Non-Concordant Phenotype of ST6Gal1 Overexpression and Knockdown in BCP-ALL Cells In Vitro and In Vivo

Frequently, the importance of a gene for a biological process is evaluated by loss-of-function and/or gain-of-function experiments; typically, this entails knockout/knockdown and overexpression. We used overexpression to investigate if increased ST6Gal1 levels in BCP-ALL contribute to a more malignant phenotype in mice. In this system, overexpression in US7 cells clearly promoted increased malignancy, in the sense that the overexpressing cells proliferated more rapidly than the cells with baseline expression, which was also seen after cessation of vincristine treatment. However, in tissue culture, there was no consistent effect of ST6Gal1 expression levels on proliferation rate. This suggests somewhat unsurprisingly that, in vivo, some interactions of the BCP-ALL cells with the microenvironment are not recapitulated in the tissue culture model. For example, based on the reported suppression of myeloid development by ST6Gal1 in multiple myeloma (54), it is possible that ST6Gal1 overexpressing BCP-ALL cells suppressed myeloid development in the bone marrow, which, in turn, could promote leukemia proliferation.

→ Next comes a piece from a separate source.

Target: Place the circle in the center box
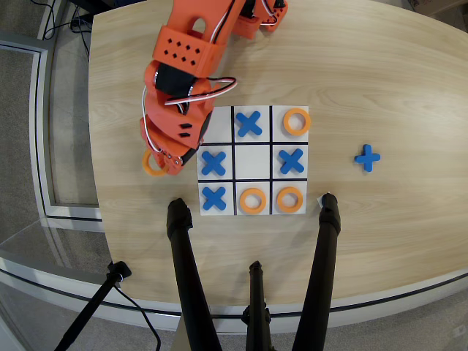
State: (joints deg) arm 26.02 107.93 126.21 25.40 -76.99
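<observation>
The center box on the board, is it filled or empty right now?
Empty: the center box shows bare white, with no piece inside its black lines.

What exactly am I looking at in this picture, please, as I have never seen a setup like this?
This is one view from a camera fixed above a wooden table, looking down. The orange machine is a small robot arm, ending in a claw. That claw is at an orange ring beside a white noughts-and-crosses board; whether it grips the ring cannot be told. The board carries four blue crosses and three more orange rings; its center box is empty. A spare blue cross lies to the right. The black legs below look like a camera stand.
</observation>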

In contrast, in tissue culture, high ST6Gal1 contributed statistically significantly to increased drug insensitivity in three different BCP-ALLs. However, unexpectedly, in all three BCP-ALLs, ST6Gal1 knockdown also decreased responsiveness to chemotherapy, suggesting a complex contribution of ST6Gal1 to this process. Based on these findings, we posit that effects of different ST6GAL1 expression levels in BCP-ALL are unlikely to be captured in a simple gain-of-function/loss-of-function dichotomy. We hypothesize that this could be explained by the inherent nature of the enzymatic activity of this protein, as detailed below.

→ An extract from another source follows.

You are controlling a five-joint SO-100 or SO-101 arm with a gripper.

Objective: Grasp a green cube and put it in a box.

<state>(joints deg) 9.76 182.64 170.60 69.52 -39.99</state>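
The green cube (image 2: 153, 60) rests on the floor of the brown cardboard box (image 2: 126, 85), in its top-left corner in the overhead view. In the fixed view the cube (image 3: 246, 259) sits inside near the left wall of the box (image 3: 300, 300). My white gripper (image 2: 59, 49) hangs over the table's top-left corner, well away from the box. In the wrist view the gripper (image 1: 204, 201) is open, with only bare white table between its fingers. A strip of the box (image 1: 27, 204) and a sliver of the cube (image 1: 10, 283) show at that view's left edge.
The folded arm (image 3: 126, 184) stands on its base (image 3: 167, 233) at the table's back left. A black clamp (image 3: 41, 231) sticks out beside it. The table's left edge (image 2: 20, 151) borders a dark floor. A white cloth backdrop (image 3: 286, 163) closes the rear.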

Expression Levels of ST6GAL1 mRNA May Not Correspond to Levels of N-Linked α2,6 Sialylation

There is no linear correlation between the expression of the ST6GAL1 mRNA, and the generation of specific sialylation on glycoproteins: as with many other glycosyltransferases, ST6Gal1 does not function in 1:1 stoichiometry with client proteins since it can attach one or multiple sialic acids to a single glycoprotein. Indeed, Oswald et al. (32), who studied mice with liver-specific St6gal1 knockout, remarked “our findings demonstrate that transcriptional changes, or lack thereof, cannot be reliably used as a surrogate for regulated changes in protein glycosylation within a cell”. In addition, the sialylation of glycan structures is determined not only by ST6Gal1 protein levels but also by hypoxia (55), interactions of ST6Gal1 with the glycosyltransferase B4Galt1 (56), and metabolic flux (57, 58), which can regulate the availability of the donor sialic acid. The existence of inherent variability in sialylation is supported by other studies in which we analyzed the glycome of US7, LAX56 and LAX57 EV, and ST6Gal1 OE cells (Oliveira et al., in preparation). In a different study, we analyzed the glycome of drug-resistant ICN13 BCP-ALL cells and found that these cells exhibit reduced overall sialylation, with a shift from α2-6- to α2-3-linked Sia without significant changes in expression of ST6GAL1 (Oliveira et al., in preparation). These results may partly explain the inconsistent phenotypes found here associated with different ST6Gal1 expression levels.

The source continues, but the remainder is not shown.